What my sixty (plus) years have taught me

A more recent musing, published here in March 2022, just before my 60th birthday. I recently turned 61, and not much has changed since.

Children’s programming (according to my parents) in 1966.

Like others of their generation, my mother and father took the “benign neglect” approach to parenting, so every evening my brother and I found ourselves propped in front of the television set, TV trays and dinners before us, and we watched the reports about the Vietnam War as we made our way through our Swanson fried chicken and mashed potato entrees. This was the late 1960s, so there really wasn’t much else to watch as we ate, and though the war was never discussed either in school or at home, we knew about it well enough.

My own kids are 13 and 12 now, and I guess my parenting style — as it is for many of my generation, especially those who live in New York — can be called “grave concern” instead. Over the past three years, their mother and I have had to assuage their fears about COVID (we’re all going to die), climate change (we’re all going to be burned alive), and Donald Trump (our country is going to be run by an idiot for four more years). This makes the 1960s look almost quaint. Therapists never had it so good. Neither have bartenders, especially mine.

I’ll be turning 60 in a few days, one of those taking-stock milestones that come around every ten years, so as my body and my mind edge into decrepitude (well, further into decrepitude, anyway), I made a little list of a few cultural and political disasters to which I’ve been privy during my past six decades to see if there’s any general conclusion I can get out of it.
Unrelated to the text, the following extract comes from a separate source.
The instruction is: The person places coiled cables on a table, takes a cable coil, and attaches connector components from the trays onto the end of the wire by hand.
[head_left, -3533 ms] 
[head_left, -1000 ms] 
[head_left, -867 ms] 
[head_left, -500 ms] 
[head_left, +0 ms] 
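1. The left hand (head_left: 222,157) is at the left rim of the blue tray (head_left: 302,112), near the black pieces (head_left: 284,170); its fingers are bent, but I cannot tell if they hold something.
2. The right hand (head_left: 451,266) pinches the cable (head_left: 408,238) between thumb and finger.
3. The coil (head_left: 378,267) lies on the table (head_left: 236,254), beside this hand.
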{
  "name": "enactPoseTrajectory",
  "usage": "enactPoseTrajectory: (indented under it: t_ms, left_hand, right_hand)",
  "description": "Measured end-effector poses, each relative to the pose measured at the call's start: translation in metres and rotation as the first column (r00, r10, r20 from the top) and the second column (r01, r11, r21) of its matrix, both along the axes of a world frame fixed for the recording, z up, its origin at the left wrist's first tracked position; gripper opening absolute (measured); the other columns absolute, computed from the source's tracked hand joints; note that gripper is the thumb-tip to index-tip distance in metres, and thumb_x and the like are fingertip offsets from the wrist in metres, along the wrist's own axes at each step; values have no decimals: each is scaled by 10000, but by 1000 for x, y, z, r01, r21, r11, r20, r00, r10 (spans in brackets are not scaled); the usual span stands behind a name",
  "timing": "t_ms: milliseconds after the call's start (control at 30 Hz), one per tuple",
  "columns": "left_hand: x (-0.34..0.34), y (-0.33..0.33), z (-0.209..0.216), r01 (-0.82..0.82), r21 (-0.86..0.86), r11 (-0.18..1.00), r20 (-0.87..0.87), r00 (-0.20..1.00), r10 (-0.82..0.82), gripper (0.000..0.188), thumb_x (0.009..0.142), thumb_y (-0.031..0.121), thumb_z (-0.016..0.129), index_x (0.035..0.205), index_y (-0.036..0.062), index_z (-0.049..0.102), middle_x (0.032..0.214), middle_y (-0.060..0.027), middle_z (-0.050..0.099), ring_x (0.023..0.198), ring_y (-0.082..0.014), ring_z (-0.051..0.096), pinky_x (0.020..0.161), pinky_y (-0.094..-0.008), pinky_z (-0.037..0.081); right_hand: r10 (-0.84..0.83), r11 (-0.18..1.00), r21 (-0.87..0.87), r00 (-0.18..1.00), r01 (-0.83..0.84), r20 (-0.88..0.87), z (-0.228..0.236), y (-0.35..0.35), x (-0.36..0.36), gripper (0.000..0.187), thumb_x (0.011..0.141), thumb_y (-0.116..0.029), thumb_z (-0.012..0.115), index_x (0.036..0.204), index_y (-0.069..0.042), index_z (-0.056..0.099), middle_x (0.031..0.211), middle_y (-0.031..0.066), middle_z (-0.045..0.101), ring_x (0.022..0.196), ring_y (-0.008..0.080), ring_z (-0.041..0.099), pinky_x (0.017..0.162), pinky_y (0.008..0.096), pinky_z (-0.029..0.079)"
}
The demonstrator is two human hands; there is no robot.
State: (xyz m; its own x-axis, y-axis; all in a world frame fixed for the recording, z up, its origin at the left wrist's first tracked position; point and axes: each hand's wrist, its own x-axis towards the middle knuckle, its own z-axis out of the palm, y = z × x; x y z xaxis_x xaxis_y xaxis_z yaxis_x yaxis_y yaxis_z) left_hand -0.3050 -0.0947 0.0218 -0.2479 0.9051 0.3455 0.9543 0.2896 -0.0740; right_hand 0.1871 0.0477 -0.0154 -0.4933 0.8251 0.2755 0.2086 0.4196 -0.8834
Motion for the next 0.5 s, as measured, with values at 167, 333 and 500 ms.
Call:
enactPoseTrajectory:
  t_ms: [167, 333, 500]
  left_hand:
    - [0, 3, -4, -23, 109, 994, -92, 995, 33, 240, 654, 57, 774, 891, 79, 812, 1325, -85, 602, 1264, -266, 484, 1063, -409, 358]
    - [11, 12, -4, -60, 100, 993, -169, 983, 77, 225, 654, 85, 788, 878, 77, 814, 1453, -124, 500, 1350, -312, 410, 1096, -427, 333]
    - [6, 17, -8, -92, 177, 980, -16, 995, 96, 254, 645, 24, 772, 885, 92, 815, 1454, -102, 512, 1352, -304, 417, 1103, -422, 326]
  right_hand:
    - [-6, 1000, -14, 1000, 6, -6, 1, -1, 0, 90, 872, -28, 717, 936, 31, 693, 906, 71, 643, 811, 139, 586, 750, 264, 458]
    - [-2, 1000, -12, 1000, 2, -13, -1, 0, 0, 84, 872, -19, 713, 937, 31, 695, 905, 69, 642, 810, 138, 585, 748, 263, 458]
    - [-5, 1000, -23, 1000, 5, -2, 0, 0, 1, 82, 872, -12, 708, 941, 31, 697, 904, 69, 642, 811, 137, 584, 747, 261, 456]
Join me, won’t you, with a glass of something alcoholically bracing as I tick them off:

  • The Vietnam War (and the wars in Afghanistan, Syria, Iran, Iraq, Africa generally, South America generally, not to mention my parents’ marriage)
  • Watergate (in my social studies class I learned how government was supposed to work; watching the Watergate hearings I learned how government actually worked)
  • Kennedy, Johnson, Nixon, Ford, Carter, Reagan, Bush, Clinton, another more maladroit Bush, Obama, Trump, and Biden, and that’s just the executive branch (the most admirable and courageous politicians of my lifetime have been an absurdist playwright and a TV comedian from Central Europe, which tells you something)
  • SARS and the swine flu (fondly remembered, these)
  • Chernobyl (the gift that keeps on giving, apparently)
  • 9/11
  • Air travel (never particularly attractive, especially after 9/11)
  • 1/6
  • Television comedy
  • Higher education (for that matter, K-12 education too)
  • The Internet (not since Gutenberg has so much stupidity been shared so rapidly by so many)
  • Contemporary American fiction and drama
  • Canned wine

I could go on, but neither you nor I want that.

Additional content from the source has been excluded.